Where the records below show a line containing "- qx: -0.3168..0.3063", start copying; end with the line containing "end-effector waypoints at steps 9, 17", and copy it too.

============================================================

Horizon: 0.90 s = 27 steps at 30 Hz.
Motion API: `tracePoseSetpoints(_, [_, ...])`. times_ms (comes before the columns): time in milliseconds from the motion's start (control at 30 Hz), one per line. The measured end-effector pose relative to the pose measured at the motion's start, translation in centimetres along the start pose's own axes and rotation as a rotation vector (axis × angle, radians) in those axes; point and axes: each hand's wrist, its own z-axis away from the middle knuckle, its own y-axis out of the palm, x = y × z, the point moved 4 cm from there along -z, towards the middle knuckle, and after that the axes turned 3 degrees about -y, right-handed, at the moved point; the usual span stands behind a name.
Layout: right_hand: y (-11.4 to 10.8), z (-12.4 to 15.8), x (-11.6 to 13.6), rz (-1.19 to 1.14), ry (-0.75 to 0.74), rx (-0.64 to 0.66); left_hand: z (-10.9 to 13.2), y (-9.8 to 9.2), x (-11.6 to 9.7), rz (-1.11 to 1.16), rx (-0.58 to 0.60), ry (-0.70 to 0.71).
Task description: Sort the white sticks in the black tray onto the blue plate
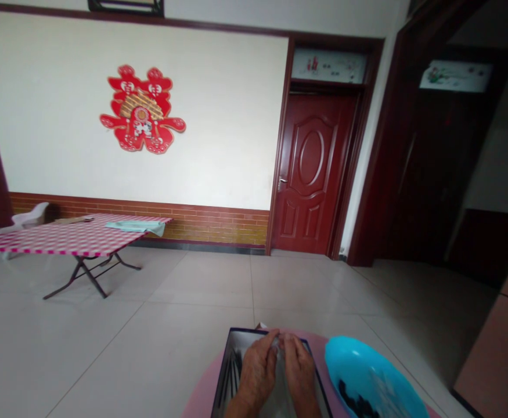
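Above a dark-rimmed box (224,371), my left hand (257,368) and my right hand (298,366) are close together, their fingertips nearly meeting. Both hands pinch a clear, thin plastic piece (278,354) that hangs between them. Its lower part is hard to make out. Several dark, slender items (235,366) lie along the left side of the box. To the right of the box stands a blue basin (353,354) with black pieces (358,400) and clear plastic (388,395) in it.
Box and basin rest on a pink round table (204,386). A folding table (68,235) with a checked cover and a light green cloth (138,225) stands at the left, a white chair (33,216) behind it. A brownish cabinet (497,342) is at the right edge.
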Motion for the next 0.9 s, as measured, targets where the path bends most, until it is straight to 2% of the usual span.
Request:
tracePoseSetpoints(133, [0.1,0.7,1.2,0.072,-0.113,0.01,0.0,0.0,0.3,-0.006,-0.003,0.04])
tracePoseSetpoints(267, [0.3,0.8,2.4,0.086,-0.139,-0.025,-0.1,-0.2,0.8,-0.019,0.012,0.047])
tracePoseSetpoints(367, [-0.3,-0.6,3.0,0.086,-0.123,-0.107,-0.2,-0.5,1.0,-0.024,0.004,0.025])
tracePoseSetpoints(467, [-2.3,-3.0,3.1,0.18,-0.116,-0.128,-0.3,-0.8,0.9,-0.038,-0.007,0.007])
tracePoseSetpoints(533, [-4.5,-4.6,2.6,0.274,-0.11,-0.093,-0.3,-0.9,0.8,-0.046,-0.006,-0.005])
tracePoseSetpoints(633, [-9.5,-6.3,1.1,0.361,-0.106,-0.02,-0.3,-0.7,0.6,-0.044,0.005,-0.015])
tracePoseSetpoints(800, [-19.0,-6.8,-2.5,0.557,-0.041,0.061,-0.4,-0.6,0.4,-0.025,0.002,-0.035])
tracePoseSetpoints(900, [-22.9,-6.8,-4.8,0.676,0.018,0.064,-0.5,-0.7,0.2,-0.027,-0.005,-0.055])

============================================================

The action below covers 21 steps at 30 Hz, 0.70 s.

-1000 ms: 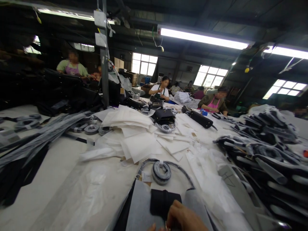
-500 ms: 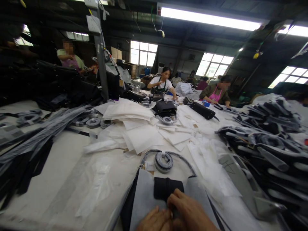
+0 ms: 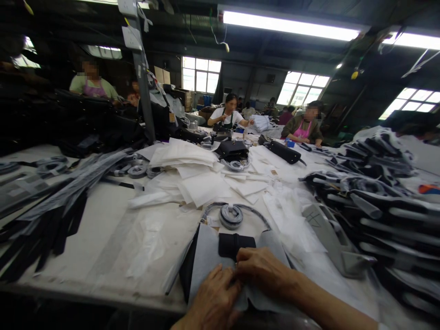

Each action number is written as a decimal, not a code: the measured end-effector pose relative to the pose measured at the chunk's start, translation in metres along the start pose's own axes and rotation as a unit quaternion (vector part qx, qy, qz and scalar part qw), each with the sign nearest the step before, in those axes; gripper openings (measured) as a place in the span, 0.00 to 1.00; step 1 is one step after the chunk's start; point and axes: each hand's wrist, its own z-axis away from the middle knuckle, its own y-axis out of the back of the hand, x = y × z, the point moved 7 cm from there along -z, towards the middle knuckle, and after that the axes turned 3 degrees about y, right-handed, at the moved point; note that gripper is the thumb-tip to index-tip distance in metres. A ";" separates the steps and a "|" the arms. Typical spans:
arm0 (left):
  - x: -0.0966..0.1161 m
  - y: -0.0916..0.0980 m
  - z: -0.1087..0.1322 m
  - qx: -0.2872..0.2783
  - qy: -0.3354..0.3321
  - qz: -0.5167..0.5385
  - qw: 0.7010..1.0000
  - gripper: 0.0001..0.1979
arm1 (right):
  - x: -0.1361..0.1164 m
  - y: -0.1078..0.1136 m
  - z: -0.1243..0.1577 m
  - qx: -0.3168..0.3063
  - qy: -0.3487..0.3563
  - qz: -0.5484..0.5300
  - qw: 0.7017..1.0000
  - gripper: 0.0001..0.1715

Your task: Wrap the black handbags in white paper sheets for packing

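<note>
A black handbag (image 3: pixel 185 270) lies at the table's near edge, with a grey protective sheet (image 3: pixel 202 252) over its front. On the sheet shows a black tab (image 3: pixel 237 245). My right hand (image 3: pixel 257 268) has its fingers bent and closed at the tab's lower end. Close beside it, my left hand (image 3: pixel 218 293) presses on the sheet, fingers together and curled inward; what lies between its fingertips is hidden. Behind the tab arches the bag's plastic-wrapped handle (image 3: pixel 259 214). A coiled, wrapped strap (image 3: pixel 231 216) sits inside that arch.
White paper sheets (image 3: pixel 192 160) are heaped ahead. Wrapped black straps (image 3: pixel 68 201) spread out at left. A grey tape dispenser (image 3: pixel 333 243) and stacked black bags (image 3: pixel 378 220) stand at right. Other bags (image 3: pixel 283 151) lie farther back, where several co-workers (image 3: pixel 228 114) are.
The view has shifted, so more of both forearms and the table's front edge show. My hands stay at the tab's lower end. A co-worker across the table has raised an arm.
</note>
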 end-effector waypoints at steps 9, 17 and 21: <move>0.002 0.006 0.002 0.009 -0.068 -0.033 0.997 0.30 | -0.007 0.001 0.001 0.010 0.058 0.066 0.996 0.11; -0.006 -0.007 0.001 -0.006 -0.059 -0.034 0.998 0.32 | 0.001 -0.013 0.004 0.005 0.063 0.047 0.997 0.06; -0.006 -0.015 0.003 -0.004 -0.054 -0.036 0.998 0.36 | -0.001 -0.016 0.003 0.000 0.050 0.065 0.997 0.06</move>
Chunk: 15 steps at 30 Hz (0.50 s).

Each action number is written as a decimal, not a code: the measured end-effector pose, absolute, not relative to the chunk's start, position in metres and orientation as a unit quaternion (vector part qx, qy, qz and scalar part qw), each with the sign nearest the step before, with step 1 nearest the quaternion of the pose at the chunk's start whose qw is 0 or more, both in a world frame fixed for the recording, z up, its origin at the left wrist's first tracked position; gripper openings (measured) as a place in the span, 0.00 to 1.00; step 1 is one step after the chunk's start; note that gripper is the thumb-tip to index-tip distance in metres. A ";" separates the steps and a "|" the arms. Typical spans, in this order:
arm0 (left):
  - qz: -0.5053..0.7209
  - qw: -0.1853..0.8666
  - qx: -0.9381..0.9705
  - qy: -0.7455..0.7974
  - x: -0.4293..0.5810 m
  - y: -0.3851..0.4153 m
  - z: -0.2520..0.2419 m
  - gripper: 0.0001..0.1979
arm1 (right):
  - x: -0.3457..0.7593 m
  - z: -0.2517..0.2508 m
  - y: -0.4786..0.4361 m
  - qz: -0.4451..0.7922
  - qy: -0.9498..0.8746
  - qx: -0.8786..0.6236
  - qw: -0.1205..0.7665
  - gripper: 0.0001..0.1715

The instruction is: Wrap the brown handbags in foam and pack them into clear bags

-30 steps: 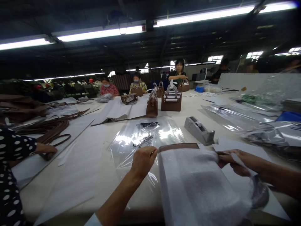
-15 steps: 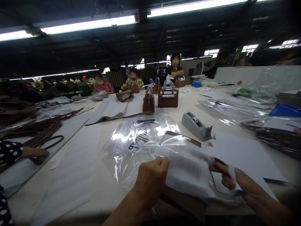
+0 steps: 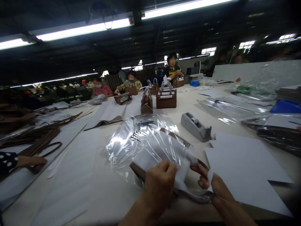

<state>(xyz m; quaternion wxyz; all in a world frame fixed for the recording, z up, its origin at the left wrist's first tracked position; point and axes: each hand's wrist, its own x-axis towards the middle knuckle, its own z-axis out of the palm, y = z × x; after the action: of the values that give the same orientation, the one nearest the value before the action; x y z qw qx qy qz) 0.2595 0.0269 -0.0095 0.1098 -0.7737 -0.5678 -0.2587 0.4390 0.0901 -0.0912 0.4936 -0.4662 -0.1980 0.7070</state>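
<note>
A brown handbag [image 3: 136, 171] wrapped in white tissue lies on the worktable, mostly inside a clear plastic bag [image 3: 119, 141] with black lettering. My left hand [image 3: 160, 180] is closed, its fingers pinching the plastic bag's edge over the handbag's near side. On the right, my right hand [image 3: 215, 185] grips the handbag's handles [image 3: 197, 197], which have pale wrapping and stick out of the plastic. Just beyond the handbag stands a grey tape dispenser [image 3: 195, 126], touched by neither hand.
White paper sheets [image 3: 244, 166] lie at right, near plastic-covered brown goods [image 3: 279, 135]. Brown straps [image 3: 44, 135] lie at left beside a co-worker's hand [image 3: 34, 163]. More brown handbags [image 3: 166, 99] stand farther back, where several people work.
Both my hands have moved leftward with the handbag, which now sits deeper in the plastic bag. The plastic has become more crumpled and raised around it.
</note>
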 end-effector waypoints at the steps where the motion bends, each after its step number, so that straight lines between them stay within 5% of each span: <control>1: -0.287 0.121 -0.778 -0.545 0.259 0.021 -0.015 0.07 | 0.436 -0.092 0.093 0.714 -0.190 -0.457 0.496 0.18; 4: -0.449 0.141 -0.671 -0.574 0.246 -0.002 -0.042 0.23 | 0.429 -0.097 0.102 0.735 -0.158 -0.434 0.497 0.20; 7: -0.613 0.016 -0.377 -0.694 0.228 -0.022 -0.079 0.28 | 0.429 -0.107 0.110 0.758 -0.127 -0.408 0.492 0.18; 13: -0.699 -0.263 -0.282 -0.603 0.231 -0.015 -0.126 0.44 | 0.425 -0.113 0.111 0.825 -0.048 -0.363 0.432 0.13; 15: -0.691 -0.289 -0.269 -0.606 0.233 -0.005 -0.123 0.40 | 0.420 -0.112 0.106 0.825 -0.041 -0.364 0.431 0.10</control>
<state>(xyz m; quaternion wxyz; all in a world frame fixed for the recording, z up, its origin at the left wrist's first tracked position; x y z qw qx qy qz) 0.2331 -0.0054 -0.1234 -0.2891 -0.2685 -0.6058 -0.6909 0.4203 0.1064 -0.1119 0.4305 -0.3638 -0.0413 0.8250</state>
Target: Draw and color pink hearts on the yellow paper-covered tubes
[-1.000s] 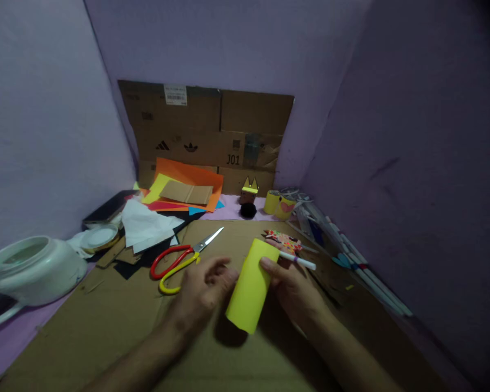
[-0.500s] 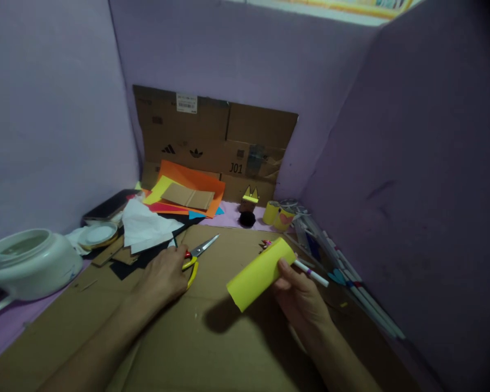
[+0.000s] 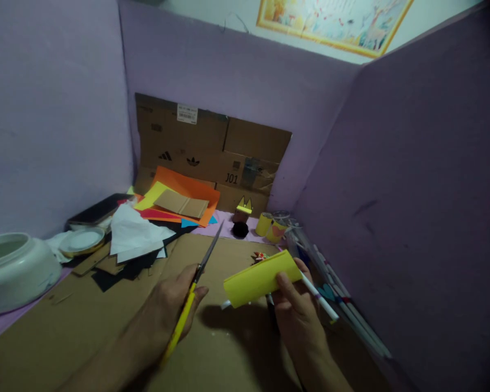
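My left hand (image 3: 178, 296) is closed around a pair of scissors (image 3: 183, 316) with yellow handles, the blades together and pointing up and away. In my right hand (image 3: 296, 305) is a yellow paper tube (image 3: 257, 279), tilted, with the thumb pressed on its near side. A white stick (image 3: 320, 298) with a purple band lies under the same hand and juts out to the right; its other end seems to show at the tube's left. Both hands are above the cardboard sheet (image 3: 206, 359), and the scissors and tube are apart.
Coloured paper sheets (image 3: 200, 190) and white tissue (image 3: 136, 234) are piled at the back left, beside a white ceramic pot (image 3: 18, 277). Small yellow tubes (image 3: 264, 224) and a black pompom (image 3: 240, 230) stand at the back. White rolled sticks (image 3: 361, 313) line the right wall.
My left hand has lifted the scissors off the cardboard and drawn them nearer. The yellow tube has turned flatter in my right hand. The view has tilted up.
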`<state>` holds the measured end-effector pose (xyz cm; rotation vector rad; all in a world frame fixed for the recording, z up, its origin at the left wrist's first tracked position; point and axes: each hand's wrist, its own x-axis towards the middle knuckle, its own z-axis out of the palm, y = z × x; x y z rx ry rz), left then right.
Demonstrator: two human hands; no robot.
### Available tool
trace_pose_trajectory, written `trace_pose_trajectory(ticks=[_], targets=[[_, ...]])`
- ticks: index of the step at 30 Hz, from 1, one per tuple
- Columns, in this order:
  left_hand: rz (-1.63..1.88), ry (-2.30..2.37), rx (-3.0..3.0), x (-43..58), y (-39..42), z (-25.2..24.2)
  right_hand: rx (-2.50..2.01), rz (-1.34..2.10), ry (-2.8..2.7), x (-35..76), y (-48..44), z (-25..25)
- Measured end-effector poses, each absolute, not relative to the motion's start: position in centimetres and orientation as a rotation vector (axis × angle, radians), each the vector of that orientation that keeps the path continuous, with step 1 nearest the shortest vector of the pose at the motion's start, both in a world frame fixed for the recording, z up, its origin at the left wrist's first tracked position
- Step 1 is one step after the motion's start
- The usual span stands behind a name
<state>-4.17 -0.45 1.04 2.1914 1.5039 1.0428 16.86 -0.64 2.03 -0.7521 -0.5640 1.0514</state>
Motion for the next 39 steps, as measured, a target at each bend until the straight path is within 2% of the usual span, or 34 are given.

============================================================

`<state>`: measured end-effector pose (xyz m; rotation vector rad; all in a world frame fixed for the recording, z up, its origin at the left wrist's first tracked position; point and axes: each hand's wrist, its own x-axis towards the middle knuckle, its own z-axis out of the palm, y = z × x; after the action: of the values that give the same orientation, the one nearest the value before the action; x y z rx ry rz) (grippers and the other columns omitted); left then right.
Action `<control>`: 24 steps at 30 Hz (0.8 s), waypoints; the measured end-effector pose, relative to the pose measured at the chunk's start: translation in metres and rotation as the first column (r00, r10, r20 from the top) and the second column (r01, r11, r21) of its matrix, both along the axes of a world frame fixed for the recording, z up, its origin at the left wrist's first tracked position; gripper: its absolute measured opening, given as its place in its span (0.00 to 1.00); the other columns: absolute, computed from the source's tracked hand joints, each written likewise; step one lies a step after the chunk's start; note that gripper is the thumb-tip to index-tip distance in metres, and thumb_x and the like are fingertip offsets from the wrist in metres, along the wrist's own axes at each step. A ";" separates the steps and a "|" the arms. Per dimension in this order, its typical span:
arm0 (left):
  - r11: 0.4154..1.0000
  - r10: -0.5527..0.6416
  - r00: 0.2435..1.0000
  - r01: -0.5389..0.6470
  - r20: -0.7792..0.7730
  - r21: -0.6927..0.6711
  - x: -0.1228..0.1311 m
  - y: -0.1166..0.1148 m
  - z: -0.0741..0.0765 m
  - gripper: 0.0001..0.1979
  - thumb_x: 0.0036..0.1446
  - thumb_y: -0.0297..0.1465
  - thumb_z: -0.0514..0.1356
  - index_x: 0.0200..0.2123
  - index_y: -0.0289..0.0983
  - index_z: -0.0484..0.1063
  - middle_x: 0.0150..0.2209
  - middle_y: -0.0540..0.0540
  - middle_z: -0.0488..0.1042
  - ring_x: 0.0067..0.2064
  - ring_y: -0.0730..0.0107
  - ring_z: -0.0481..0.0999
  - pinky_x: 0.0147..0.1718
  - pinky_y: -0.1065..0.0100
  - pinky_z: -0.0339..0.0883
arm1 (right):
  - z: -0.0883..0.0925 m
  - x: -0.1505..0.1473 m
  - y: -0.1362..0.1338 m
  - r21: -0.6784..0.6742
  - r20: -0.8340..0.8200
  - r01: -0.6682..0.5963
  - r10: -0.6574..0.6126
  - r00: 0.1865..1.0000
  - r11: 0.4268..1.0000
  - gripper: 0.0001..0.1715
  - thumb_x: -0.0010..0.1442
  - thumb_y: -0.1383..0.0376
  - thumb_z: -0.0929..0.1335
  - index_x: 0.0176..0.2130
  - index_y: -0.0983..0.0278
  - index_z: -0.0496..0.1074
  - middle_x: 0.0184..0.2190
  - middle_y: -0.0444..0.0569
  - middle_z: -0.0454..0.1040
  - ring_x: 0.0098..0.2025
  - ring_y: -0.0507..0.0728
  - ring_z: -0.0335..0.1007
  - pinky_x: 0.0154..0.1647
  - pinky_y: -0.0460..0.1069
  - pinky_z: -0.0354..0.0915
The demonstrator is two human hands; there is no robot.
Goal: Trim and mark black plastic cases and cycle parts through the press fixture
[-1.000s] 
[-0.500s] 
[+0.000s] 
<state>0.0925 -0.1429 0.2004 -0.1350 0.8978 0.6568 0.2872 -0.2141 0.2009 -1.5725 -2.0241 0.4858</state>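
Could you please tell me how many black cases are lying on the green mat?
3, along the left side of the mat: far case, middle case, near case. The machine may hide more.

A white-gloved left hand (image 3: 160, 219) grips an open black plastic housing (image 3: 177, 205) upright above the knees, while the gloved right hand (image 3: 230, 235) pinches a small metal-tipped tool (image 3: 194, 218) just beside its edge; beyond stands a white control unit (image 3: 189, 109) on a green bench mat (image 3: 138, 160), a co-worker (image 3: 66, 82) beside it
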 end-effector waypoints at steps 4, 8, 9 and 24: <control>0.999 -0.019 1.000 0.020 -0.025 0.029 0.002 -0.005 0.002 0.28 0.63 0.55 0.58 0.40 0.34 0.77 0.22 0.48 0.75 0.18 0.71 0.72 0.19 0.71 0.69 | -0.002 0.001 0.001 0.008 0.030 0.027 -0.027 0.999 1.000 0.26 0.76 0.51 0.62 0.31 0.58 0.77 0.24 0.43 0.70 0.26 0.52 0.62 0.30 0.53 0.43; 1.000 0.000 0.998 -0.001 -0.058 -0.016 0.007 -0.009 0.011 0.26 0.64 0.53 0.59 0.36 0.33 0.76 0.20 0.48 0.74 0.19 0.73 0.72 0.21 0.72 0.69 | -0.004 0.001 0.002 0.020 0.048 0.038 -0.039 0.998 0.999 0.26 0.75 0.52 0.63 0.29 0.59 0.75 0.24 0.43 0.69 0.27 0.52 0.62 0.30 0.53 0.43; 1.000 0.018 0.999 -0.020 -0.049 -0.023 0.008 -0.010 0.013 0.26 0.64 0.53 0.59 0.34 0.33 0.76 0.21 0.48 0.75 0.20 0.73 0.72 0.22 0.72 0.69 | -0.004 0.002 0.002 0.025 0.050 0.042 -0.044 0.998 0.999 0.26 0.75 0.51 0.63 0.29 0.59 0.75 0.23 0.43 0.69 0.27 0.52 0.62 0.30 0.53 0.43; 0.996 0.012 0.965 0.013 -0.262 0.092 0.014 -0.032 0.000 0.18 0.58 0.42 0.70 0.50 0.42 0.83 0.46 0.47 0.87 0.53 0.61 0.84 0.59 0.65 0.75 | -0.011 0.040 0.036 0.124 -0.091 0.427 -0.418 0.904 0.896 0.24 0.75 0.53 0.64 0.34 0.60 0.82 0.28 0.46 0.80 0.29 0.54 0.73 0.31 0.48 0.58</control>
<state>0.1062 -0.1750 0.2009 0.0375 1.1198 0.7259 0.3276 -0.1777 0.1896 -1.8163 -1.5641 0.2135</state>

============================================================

> Answer below
  - qx: -0.3168..0.3063
  - qy: -0.3487..0.3563
  - qz: -0.5484..0.5300
  - qw: 0.7017..1.0000
  - gripper: 0.0001..0.1715

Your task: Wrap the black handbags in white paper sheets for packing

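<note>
A black handbag (image 3: pixel 185 270) lies at the table's near edge, with a grey protective sheet (image 3: pixel 202 252) over its front. On the sheet shows a black tab (image 3: pixel 237 245). My right hand (image 3: pixel 257 268) has its fingers bent and closed at the tab's lower end. Close beside it, my left hand (image 3: pixel 218 293) presses on the sheet, fingers together and curled inward; what lies between its fingertips is hidden. Behind the tab arches the bag's plastic-wrapped handle (image 3: pixel 259 214). A coiled, wrapped strap (image 3: pixel 231 216) sits inside that arch.
White paper sheets (image 3: pixel 192 160) are heaped ahead. Wrapped black straps (image 3: pixel 68 201) spread out at left. A grey tape dispenser (image 3: pixel 333 243) and stacked black bags (image 3: pixel 378 220) stand at right. Other bags (image 3: pixel 283 151) lie farther back, where several co-workers (image 3: pixel 228 114) are.
The view has shifted, so more of both forearms and the table's front edge show. My hands stay at the tab's lower end. A co-worker across the table has raised an arm.
</note>
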 end-effector waypoints at steps 9, 17 and 21: <move>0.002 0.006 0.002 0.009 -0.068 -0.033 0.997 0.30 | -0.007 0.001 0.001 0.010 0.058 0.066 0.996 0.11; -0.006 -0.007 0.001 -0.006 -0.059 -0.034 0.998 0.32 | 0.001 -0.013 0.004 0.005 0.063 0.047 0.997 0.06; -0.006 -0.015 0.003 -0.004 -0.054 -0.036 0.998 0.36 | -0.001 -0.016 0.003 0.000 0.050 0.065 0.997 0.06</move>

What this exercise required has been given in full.